I kissed at his ankles.

I whimpered.

"You are insatiable," he said.

"I beg that my hands might be freed, that I might caress you," I said.

"Ah," he said, absently, "I did forget to free your hands, did I not?"

"Yes, my master," I smiled.

"Since when does a slave require her hands to be freed, that she may caress her master?" he asked.

"True, Master," I laughed.

I rose to my knees beside him, and put my head down, to his body.

"You learned the lessons of the pens well," he said.

"Thank you, Master," I said.

Slaves must be superb lovers. If they are not, they may be whipped.

There are a thousand ways to please a man, even when one is bound.

In scarcely moments, however, he had again seized me. I looked up into his eyes, those of my master.

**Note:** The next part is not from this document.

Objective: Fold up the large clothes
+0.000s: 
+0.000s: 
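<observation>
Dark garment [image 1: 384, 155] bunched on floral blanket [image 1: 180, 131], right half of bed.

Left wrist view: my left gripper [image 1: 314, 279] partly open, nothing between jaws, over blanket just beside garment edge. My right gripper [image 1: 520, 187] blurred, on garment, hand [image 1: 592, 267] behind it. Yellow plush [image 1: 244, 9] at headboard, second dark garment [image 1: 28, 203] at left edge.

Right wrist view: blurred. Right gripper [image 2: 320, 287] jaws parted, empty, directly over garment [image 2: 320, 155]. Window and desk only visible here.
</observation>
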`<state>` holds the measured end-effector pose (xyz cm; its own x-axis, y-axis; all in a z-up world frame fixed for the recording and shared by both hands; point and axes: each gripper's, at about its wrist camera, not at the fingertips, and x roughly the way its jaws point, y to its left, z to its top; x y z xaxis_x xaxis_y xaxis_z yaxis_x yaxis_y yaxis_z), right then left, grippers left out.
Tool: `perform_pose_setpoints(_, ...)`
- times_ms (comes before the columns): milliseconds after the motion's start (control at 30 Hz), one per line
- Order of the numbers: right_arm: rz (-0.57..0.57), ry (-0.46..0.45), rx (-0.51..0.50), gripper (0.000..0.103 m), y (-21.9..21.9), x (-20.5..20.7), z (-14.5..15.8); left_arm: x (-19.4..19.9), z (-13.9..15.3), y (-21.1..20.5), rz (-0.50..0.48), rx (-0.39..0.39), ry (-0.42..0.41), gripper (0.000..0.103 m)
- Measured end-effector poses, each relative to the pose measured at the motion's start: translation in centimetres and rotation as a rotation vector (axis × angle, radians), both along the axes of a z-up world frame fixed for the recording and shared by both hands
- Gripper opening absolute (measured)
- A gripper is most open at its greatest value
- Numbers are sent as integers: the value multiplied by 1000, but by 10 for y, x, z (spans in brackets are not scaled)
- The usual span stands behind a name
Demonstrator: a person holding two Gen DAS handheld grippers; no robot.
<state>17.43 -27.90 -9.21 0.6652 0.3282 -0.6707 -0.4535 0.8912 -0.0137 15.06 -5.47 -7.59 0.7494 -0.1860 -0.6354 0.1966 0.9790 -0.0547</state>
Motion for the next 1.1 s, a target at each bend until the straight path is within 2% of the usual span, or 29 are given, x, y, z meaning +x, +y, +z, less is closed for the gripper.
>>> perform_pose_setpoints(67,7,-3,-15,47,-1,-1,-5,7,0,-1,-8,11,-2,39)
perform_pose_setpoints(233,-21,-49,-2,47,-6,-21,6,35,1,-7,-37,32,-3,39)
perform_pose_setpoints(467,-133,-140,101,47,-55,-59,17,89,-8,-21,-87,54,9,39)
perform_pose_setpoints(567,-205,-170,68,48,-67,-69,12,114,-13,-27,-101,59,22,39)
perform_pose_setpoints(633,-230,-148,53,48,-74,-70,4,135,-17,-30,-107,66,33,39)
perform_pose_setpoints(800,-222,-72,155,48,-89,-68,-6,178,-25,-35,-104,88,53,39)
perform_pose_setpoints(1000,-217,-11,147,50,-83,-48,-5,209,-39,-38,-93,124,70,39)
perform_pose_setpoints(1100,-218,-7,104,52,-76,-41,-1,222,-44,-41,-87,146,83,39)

I was then put again to his purposes.

I later lay at his side, at his thigh, docile and grateful. "I love you, I love you, my master," I murmured.

"We shall see," he said.

"Master?" I asked.

He rolled over, and reached to one side, drawing to him his belt, with the sheathed knife upon it.

He then extracted the knife from the sheath.

I regarded this action with apprehension. Had he now recalled, in some fearful sense, I wondered, the putative object of his venture to this city? Had he tired of me so soon? Surely it was not necessary to kill me. Surely he could simply give me away or sell me!

Had he dealt with me as he had, merely for his amus.e.m.e.nt, only as one might toy with a meaningless slave? Did he hate me so? Had he now determined to comply with the wishes of his superiors, those who had dispatched him to this city, now that he had made me squirm, and cry myself his? Had such compliance been within his intent from the beginning? "Kneel," he said. I faced him, frightened.

"Turn about," he said. Apprehensively I did so.

Then I cried out with relief, as I felt the knife part the cords on my wrists. My hands came forward, weak, freed, and I was on all fours, beside him, shaken.

"What is wrong," asked he, "slave?"

"Nothing, Master," I sobbed, in relief.

"Ah!" he said.

"Yes, Master," I said.

"Turn about," he said.

I was then, again, kneeling, facing him. I rubbed my wrists.

Suddenly I was startled, for, on the stones, the knife lay before me.

He was lying on his back, looking up, at the ceiling. His hands were behind his head, pillowing it, his elbows to the side.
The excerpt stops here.